Your task:
The line that contains "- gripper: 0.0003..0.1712" marks the start. Output it and all remaining lines exactly, through the final line of the listing.

Content starts

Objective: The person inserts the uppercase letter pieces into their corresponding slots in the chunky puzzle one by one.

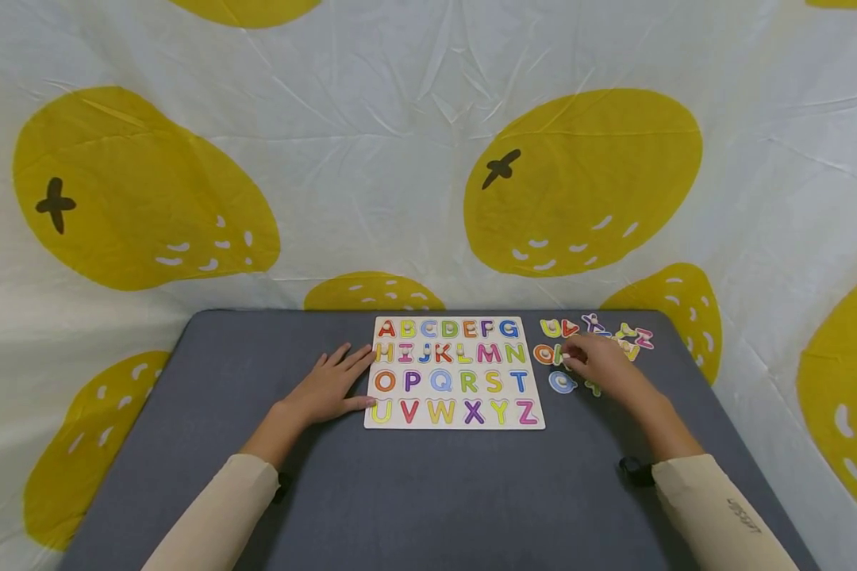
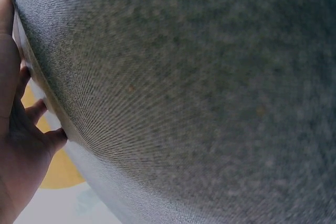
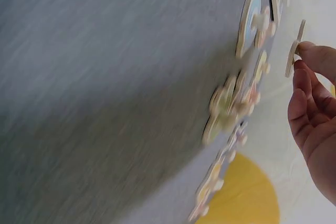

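A pale alphabet board [image 1: 455, 431] with rows of coloured letters lies on the dark grey table. My left hand [image 1: 331, 386] rests at the board's left edge, fingers spread and thumb apart. To the right of the board, my right hand [image 1: 600, 365] holds a thin wooden letter piece [image 3: 292, 59] by its knob, pinched between thumb and fingertips. That piece is raised off the table and seen edge-on in the right wrist view, so its letter cannot be read there. Loose knobbed pieces lie around this hand, among them an orange O [image 1: 543, 354] and a blue Q [image 1: 562, 382].
More loose letters lie farther back at right, including a yellow U [image 1: 551, 328] and a pink Z [image 1: 643, 339]. My right hand hides some pieces. A white curtain [image 1: 371, 198] with yellow fruit prints hangs behind the table [image 1: 428, 492].
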`<state>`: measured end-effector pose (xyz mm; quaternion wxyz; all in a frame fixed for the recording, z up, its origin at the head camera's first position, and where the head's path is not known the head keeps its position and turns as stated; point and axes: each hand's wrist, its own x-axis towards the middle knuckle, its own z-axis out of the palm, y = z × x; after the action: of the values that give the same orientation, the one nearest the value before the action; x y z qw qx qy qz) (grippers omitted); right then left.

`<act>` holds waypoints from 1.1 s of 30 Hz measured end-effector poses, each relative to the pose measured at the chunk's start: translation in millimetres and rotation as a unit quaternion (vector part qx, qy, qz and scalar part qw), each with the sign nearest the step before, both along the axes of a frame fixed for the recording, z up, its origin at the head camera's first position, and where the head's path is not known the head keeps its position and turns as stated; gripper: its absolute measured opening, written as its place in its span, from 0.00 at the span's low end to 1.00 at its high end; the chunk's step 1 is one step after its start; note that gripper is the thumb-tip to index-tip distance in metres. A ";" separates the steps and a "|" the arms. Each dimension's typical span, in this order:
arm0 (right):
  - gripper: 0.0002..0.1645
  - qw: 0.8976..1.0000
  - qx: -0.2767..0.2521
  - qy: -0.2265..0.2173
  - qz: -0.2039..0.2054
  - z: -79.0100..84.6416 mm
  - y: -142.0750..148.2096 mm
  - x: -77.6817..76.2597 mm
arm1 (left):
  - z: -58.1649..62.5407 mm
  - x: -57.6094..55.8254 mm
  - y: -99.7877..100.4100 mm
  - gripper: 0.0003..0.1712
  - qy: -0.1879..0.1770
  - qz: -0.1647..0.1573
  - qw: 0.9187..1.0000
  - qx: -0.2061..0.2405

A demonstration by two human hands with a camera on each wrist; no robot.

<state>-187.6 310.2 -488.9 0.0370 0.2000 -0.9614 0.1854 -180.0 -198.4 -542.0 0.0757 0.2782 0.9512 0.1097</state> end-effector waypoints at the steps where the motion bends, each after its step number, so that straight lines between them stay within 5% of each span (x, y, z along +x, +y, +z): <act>1: 0.06 1.000 0.000 0.001 0.001 -0.8 -4.4 -2.0 | 0.3 0.3 0.1 0.54 0.001 0.000 1.000 0.001; 16: 0.07 0.999 0.013 -0.030 0.038 -14.9 -60.7 -30.4 | 2.1 0.1 -0.2 0.54 -0.001 0.000 1.000 -0.005; 33: 0.06 0.997 0.021 -0.068 0.018 -24.8 -73.4 -37.7 | 3.3 0.4 0.0 0.54 0.005 -0.001 1.000 -0.002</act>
<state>-225.2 236.7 -513.7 -0.0361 0.2053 -0.9615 0.1791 -179.6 -198.4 -538.7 0.0714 0.2791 0.9517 0.1060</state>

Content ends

Task answer:
  - gripper: 0.0003..0.1712
  - qy: -0.1879..0.1770
  - qz: -0.1647..0.1573
  - qw: 0.9187..1.0000
  - qx: -0.2061..0.2405

A demonstration by two human hands with a camera on each wrist; no robot.

<state>-187.6 310.2 -488.9 0.0370 0.2000 -0.9614 0.1854 -180.0 -198.4 -542.0 0.0757 0.2782 0.9512 0.1097</state> end-effector waypoints at the steps where the motion bends, each after its step number, so that straight lines between them stay within 5% of each span (x, y, z along +x, +y, +z): <act>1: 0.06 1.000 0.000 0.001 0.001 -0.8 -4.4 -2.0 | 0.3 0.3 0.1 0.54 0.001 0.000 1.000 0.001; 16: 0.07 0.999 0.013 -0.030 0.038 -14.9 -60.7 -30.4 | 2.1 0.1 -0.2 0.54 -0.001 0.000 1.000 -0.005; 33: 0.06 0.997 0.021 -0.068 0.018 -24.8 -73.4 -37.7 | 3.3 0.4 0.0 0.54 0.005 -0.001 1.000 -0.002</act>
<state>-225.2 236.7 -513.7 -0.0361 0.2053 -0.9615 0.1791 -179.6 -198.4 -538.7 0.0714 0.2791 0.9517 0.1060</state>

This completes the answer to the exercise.